=== Available data ===
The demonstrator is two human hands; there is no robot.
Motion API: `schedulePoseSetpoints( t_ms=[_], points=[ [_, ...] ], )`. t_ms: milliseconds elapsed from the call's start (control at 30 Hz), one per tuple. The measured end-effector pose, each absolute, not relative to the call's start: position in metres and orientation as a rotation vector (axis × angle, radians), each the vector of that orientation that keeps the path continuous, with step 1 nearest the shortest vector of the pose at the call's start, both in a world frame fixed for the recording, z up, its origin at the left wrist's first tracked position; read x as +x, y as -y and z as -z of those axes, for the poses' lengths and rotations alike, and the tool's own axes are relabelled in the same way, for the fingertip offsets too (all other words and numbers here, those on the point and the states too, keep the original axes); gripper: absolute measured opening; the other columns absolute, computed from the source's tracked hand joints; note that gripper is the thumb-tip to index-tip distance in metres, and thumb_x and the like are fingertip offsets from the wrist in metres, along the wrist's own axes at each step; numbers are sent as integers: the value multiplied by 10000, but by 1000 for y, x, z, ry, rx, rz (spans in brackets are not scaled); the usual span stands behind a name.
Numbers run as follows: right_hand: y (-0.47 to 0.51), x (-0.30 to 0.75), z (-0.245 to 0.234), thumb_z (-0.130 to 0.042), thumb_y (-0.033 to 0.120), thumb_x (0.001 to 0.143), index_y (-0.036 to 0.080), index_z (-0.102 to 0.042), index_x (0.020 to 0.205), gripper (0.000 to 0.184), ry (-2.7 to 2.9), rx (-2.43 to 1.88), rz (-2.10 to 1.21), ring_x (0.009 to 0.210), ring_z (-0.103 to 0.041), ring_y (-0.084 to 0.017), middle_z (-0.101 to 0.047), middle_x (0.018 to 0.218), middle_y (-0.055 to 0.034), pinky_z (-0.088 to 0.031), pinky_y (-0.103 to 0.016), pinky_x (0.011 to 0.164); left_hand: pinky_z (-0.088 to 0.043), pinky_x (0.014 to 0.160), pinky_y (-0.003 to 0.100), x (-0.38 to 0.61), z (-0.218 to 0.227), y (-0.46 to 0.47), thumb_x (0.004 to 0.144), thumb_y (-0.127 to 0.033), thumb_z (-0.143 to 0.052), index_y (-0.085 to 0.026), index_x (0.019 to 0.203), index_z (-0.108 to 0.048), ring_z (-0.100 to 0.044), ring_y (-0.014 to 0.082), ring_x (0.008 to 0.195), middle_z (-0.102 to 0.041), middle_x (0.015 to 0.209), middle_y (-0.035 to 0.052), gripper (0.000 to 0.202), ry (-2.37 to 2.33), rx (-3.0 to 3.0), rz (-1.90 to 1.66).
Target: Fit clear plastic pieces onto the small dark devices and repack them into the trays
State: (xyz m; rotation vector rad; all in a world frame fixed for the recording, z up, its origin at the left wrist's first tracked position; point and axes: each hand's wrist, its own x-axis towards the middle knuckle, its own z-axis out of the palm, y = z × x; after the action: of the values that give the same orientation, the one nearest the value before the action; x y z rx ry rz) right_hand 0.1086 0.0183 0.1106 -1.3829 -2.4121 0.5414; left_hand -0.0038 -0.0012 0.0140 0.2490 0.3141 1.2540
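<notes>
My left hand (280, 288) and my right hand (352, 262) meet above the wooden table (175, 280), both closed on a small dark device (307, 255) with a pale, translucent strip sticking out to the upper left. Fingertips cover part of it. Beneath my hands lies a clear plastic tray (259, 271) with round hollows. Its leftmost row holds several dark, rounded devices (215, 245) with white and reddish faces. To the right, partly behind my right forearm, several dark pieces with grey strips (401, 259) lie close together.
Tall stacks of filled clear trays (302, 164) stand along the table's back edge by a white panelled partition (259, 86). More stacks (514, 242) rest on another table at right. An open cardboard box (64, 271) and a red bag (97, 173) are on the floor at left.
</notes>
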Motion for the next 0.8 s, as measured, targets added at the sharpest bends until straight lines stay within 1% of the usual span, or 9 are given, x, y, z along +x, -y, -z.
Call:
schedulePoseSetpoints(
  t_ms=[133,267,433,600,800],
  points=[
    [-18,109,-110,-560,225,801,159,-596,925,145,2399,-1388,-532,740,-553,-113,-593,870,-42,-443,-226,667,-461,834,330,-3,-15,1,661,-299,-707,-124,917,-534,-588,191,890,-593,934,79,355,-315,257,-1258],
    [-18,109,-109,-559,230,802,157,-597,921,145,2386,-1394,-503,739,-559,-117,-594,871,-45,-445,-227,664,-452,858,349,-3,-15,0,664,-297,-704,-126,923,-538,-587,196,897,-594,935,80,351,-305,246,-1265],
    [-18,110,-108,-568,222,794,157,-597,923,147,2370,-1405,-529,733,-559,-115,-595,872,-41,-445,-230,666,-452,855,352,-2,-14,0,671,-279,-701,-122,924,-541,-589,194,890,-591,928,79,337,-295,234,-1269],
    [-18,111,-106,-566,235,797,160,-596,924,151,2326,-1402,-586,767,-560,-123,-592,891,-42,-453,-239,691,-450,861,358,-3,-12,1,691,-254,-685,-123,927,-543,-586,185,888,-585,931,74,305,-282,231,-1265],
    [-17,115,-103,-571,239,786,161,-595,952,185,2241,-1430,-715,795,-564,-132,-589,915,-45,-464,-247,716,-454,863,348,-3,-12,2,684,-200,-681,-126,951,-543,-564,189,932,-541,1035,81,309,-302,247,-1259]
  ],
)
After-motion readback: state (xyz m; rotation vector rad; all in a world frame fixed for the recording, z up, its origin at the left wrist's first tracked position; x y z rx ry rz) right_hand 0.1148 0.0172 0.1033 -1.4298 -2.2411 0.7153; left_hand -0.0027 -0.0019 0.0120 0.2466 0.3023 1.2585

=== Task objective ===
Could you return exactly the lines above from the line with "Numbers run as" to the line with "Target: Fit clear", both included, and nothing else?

=== Finished exercise ===
Numbers run as follows: right_hand: y (-0.47 to 0.51), x (-0.30 to 0.75), z (-0.245 to 0.234), thumb_z (-0.130 to 0.042), thumb_y (-0.033 to 0.120), thumb_x (0.001 to 0.143), index_y (-0.036 to 0.080), index_z (-0.102 to 0.042), index_x (0.020 to 0.205), gripper (0.000 to 0.184), ry (-2.7 to 2.9), rx (-2.43 to 1.88), rz (-2.10 to 1.21), ring_x (0.009 to 0.210), ring_z (-0.103 to 0.041), ring_y (-0.084 to 0.017), middle_z (-0.101 to 0.047), middle_x (0.018 to 0.218), middle_y (-0.055 to 0.034), pinky_z (-0.088 to 0.031), pinky_y (-0.103 to 0.016), pinky_x (0.011 to 0.164); left_hand: pinky_z (-0.088 to 0.043), pinky_x (0.014 to 0.160), pinky_y (-0.003 to 0.100), x (-0.38 to 0.61), z (-0.218 to 0.227), y (-0.46 to 0.47), thumb_x (0.004 to 0.144), thumb_y (-0.127 to 0.033), thumb_z (-0.143 to 0.052), index_y (-0.085 to 0.026), index_x (0.019 to 0.203), index_z (-0.108 to 0.048), ring_z (-0.100 to 0.044), ring_y (-0.014 to 0.082), ring_x (0.008 to 0.195), middle_z (-0.102 to 0.041), middle_x (0.015 to 0.209), middle_y (-0.035 to 0.052), gripper (0.000 to 0.202), ry (-2.37 to 2.33), rx (-3.0 to 3.0), rz (-1.90 to 1.66).
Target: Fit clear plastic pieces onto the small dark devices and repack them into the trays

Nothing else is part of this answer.